A SYRIAN flag is displayed outside the White House after the meeting of US President Donald Trump and Syrian President Ahmed al-Sharaa last week. November is shaping up as a holiday season for Arab governments, says the writer. (photo credit: KEVIN LAMARQUE/REUTERS)

If Trump’s goal is lasting stability, he must address his longstanding blind spot toward the Islamist leaderships of Qatar and Turkey.

November 2025 is shaping up to be a holiday season for Arab governments in the Middle East. Syrian President Ahmed al-Sharaa, recently removed from the US foreign terrorist designation list, received the high honor of a White House visit, where President Donald Trump praised him as a “good, tough guy.”

And on the topic of White House visits, Saudi Crown Prince Mohammed bin Salman (MBS) is also heading to Washington. Reports indicate that Saudi Arabia will receive the long-sought US defense pact, at least as much as the president can provide without congressional approval. This has topped the Saudi wish-list since 2019, when Iran struck the kingdom’s oil facilities and Trump, in his first term, chose not to retaliate militarily.

Then, the expected price for F-35 jets, a civilian nuclear program, and defense guarantees was normalization with Israel. Today, the price appears to be hundreds of billions in Saudi investment in the United States, with full normalization delayed. But that is not enough.

It is possible that MBS – after securing Trump’s support for a pathway to a Palestinian state in the president’s 20-point framework and in the draft UNSC resolution creating an International Stabilization Force – will offer partial or phased normalization.

Before October 7, 2023, Saudi officials told me directly that they see themselves as leaders of the Arab, and arguably the broader Muslim world. As such, the cost of bringing Riyadh into the Abraham Accords was always going to be far higher than what was required from the UAE.

Trump’s blindspot
This rivalry among Saudi Arabia, the UAE, Qatar, Egypt, and Turkey for influence in the Levant is intense.

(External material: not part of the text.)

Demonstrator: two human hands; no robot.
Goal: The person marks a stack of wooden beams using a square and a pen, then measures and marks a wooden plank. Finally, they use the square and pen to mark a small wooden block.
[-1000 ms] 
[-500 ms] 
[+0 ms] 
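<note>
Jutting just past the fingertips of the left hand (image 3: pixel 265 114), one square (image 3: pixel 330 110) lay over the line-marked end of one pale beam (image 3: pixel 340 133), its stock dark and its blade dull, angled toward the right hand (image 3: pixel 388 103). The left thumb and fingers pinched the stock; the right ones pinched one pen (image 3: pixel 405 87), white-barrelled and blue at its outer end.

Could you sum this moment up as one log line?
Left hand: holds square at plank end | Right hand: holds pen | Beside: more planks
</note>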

If Trump’s goal is lasting stability, he must address his longstanding blind spot toward the Islamist leaderships of Qatar and Turkey. If these actors are allowed to take leading roles in the reconstruction of Lebanon, Syria, and Gaza, the outcome will be the gradual radicalization of those territories, different in form but no less dangerous than when Iran controlled their politics through Hamas, Hezbollah, and the Assad regime.

In September, Qatar, already designated as being a major non-NATO ally by the Biden administration despite its sponsorship of Hamas and numerous jihadists with American blood on their hands, received an extraordinary American defense pact.

It effectively equates an attack on Qatar with an attack on the United States. Washington also approved an airbase in Idaho for joint training with the US Air Force.

Yet in exchange for nearly a trillion dollars in promised Qatari investment, Washington received no pledge from Doha to end its support for terrorist groups, distance itself from Tehran’s Shi’ite jihadists, or normalize relations with Israel.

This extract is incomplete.